Chenxi and the Foreigner Page 3
‘Yes, yes. Aiyi!’ The Chinese woman giggled at Anna’s pronunciation. ‘Wang. My name Wang. Miss Wang.’
‘Anna.’
Miss Wang beamed. As if in a trance she walked up to Anna and fingered her long blond ringlets, cooing and nodding in approval. Anna stood still to allow the aiyi her curiosity even though she didn’t feel comfortable being fingered and prodded. Miss Wang stood back to inspect Anna from a distance. ‘Mmm…hen piaoliang!’
Anna shrugged.
The aiyi giggled then rushed to Mr White’s bookshelf and pulled out a Chinese-English dictionary. She licked her thumb and flicked through the pages. When she found what she wanted, she grinned and brought the book over to Anna, prodding the word with her finger.
‘Pretty,’ Anna said.
The aiyi raised her eyebrows.
‘Pre-tty,’ Anna repeated, more slowly.
‘Plitty!’ The aiyi tried, and Anna smiled encouragingly.
In return she tried out one of the Chinese words she already knew, ‘Xie xie!’
‘Sank you?’ Miss Wang twittered.
‘Yes!’ Anna smiled, and then had an idea. ‘Here,’ she said, taking the book. She flicked through until she saw the word she was looking for.
‘Oh, yes, yes. Taxi!’ the aiyi said, pleased to have known the word already.
Anna fished her map of Shanghai out of her bag. She found the college in the top left corner and pointed to it. ‘Can you get me a taxi to go there? Shanghai College of Fine Arts?’
‘Oh!’ The aiyi nodded, squinting at the map. ‘Shanghai Mei Shu Xue Yuan! Oh! Taxi?’
‘Yes!’ said Anna, excited with their communication. ‘Yes! Taxi to go there!’
Ten minutes later, Anna was on her way to the college, grinning with pride in her own determination.
5
Chenxi was at the bar. Everything was blurred and too bright. The man in the smart suit was jabbing him in the shoulder, harder and harder, pushing and shoving.
The jabbing became more urgent. Lao Li’s voice murmured a warning in Chenxi’s ear. The pitch rose and rose until it was no longer Lao Li’s mellow voice, but the screeching of Mrs Zhu who lived in the apartment next door to Chenxi.
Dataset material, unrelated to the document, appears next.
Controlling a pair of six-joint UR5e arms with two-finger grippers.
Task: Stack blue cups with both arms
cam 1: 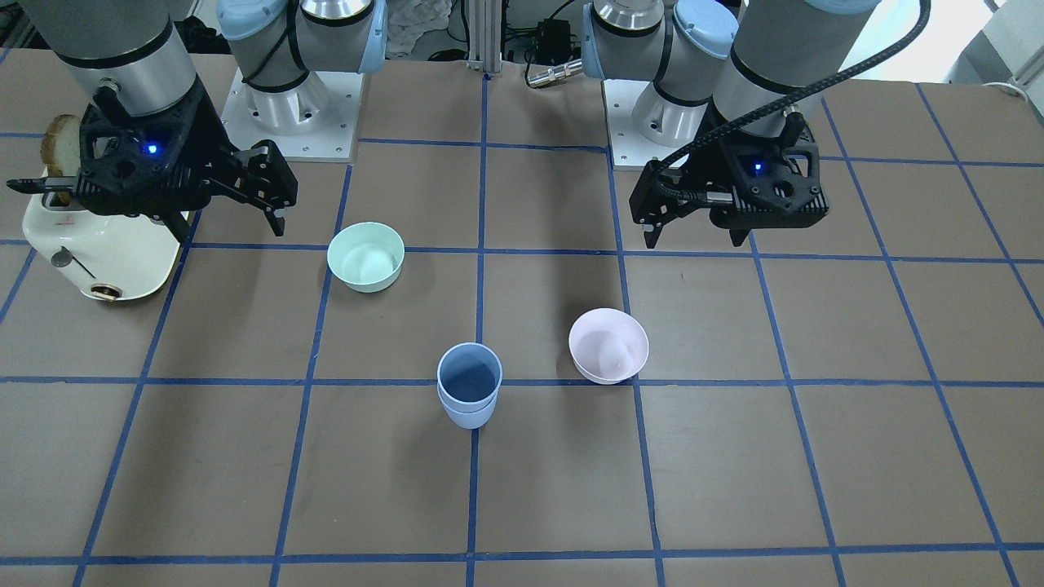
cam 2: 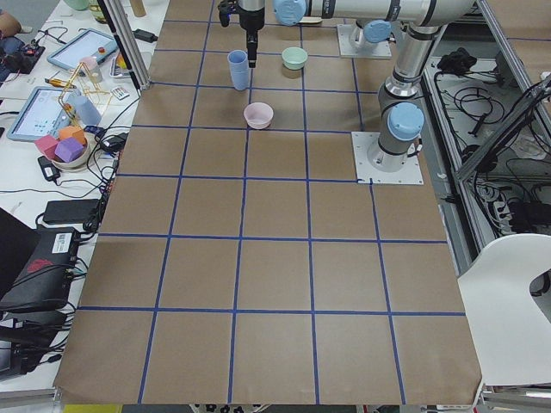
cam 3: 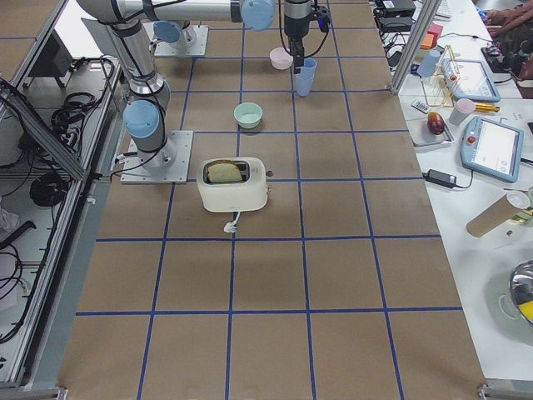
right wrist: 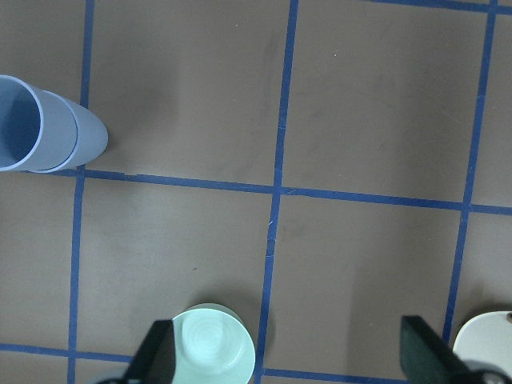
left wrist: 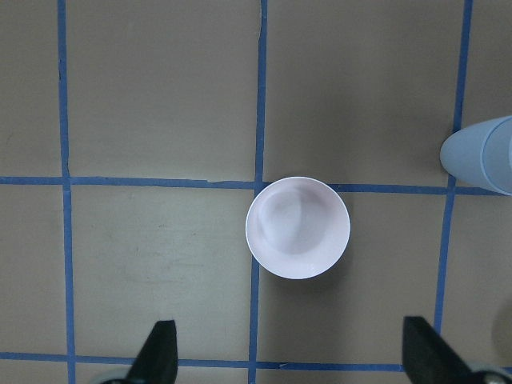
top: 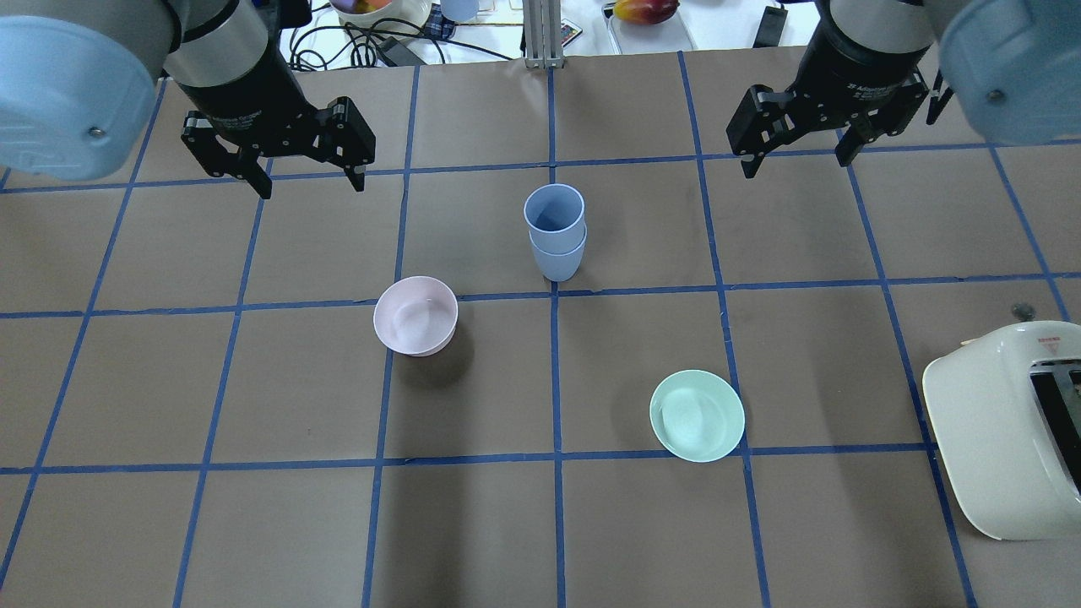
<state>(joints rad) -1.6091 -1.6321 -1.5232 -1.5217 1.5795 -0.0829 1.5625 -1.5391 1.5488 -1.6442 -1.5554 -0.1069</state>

‘Get up! Get up, you good for nothing. You’re in trouble again. The college has rung for you. Three times. Finally I had to go downstairs and speak to them. If they knew you were slumbering away up here like an old ox. If your mother knew! Out working all day to bring up a great big boy like you. You call yourself an artist? You’re a lazy good for nothing...’
‘OK, OK, OK,’ Chenxi groaned. He tried to sit up, but a blinding light burst behind his eyes and he fell back on the pillow again. He rubbed the crusty swelling on his scalp and wondered if the ache in his head was from the rice wine or the fall.
‘It’s all right, Mrs Zhu, I’ll ring the college. You can go now. Thanks for taking the message.’ Chenxi flashed a smile and his gruff neighbour was momentarily calmed by the young man’s beautiful face.
Mrs Zhu continued to hover, suspicious. She had looked after her neighbour’s son since he was a child, while his mother tried to make a living, picking up factory work where she could. The poor woman, thought Mrs Zhu. She was lucky she could get any work after all the problems her husband had caused.
Mrs Zhu liked to keep an eye out for them. And for all the other people in the building. She prided herself on having the most up-to-date information on the private life of every single person in Apartment Block Eighteen. It was her responsibility, she thought, not only as a good tenant, but as a good member of the district Communist Party.
‘It’s OK, Mrs Zhu!’ Chenxi insisted, dragging himself out of bed. ‘I’m going to ring them straight away.’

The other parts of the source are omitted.